Way back in the Old Testament, we’re told, repeatedly, that the world functions not in a haphazard manner, the way the pagans thought, but in accordance with deep rational principles from God’s own rational mind, which by God’s grace, our trained human wisdom can discover, at least in part.
The pinnacle of this tradition, in the Old Testament, was Solomon, King Solomon, around the 10th century BC. And it’s fascinating that Solomon is described not so much as ethically wise, he ended up being quite an ethical disaster, but he was described as wise in the sense that he studied the creation itself, in order to know the mind of the creator. So in 1 Kings 4, we get this strange statement about Solomon studying nature. “God gave Solomon wisdom and very great insight and a breadth of understanding, as measureless as the sand on the seashore. He spoke 3,000 proverbs and his songs numbered 1,005. He spoke about plant life, from the cedar of Lebanon to the hyssop that grows out of walls. He also spoke about animals and birds, reptiles, and fish. From all nations, people came to listen to Solomon’s wisdom, sent by all the kings of the world, who had heard of his wisdom.”
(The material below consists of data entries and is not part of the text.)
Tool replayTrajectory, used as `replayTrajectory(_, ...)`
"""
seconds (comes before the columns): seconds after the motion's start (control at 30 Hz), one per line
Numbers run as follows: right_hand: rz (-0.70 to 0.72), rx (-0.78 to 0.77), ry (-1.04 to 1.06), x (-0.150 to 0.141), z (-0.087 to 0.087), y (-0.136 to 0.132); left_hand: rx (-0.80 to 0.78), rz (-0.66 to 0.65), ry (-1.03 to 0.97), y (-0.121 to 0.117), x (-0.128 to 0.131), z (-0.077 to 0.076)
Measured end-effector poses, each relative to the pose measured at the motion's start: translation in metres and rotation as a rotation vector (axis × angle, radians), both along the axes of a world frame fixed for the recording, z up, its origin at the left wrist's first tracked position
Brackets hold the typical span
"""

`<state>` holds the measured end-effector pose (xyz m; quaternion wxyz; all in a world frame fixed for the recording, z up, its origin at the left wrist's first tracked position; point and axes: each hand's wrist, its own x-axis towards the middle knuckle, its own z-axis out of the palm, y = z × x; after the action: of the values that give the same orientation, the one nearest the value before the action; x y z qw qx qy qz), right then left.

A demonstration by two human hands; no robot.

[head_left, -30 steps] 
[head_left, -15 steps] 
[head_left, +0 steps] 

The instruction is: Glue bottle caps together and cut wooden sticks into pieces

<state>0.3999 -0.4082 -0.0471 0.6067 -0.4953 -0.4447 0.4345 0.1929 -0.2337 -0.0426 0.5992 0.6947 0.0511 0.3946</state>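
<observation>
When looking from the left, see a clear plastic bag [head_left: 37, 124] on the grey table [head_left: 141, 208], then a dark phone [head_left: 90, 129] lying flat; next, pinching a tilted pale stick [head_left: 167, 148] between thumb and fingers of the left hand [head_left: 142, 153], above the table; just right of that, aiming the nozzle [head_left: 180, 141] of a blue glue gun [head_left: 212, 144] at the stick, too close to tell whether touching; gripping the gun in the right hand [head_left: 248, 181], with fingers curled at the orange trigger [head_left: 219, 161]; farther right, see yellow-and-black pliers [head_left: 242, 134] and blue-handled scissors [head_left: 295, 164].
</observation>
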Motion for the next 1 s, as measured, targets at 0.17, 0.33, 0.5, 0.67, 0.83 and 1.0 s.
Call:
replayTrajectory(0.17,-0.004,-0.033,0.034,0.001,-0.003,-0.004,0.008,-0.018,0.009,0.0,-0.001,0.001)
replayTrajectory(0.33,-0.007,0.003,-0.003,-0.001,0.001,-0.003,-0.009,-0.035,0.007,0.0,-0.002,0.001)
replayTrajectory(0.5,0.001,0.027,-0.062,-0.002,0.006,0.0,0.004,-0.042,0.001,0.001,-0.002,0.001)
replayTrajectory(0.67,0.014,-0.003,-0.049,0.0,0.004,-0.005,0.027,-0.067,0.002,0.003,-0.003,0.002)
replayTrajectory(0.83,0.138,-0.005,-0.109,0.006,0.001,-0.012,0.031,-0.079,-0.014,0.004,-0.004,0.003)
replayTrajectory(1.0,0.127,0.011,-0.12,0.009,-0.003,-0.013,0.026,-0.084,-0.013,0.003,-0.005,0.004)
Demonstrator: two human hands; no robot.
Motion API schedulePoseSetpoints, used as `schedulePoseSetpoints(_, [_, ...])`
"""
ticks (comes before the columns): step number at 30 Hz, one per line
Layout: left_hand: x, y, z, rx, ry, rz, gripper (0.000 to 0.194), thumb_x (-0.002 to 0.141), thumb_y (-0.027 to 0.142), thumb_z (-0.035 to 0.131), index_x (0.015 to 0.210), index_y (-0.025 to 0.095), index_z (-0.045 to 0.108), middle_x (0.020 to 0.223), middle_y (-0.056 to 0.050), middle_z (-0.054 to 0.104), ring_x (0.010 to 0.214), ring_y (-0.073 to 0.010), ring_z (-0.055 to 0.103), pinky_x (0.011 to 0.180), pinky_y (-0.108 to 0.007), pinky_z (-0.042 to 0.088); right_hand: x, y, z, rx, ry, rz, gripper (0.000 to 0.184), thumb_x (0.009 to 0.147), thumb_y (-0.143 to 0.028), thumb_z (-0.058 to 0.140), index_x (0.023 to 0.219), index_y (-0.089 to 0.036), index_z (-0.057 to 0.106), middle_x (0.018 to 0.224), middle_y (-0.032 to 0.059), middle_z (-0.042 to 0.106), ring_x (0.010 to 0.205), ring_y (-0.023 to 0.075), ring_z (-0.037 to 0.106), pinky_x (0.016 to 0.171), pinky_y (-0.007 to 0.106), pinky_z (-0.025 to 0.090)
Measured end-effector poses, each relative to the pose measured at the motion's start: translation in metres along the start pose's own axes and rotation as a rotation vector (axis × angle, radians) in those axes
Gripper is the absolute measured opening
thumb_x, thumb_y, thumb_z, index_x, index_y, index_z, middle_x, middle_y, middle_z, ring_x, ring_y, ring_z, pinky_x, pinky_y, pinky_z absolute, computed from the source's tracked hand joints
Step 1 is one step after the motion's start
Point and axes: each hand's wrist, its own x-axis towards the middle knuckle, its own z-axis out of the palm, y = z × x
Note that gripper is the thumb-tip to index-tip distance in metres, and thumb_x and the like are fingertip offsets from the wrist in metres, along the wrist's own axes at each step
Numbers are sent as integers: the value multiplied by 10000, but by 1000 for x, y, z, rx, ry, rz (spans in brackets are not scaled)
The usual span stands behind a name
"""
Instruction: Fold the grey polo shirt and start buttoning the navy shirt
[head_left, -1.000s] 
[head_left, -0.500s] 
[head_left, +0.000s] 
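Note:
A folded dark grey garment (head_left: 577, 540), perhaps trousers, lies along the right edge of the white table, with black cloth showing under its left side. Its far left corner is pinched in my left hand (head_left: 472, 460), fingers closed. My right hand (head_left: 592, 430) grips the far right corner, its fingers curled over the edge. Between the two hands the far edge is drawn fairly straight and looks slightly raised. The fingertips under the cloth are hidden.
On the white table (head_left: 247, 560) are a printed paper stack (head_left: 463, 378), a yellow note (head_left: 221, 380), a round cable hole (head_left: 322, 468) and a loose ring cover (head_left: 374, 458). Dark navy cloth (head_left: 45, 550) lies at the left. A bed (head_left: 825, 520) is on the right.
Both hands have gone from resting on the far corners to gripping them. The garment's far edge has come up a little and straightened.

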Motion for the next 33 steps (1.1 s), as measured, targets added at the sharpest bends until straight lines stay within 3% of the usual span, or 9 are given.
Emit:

Now Jesus himself refers to all of this, when he says in a passage in Matthew 12 and Luke 11, quote, “The queen of the South [John: maybe Ethiopia] came from the ends of the earth to listen to Solomon’s wisdom, and now something greater than Solomon is here.” This wisdom theology, in the sense of searching out the genius of creation, because it reflects the genius of the creator, was hugely important for the later church’s approach to learning. In practice, it meant that learning about God’s world is in itself an act of worship, because it’s searching out the signs of God’s own wisdom that are imprinted in the physical creation. So learning about the motion of the planets, about animals, logic, and even musical harmony, was seen as a holy task.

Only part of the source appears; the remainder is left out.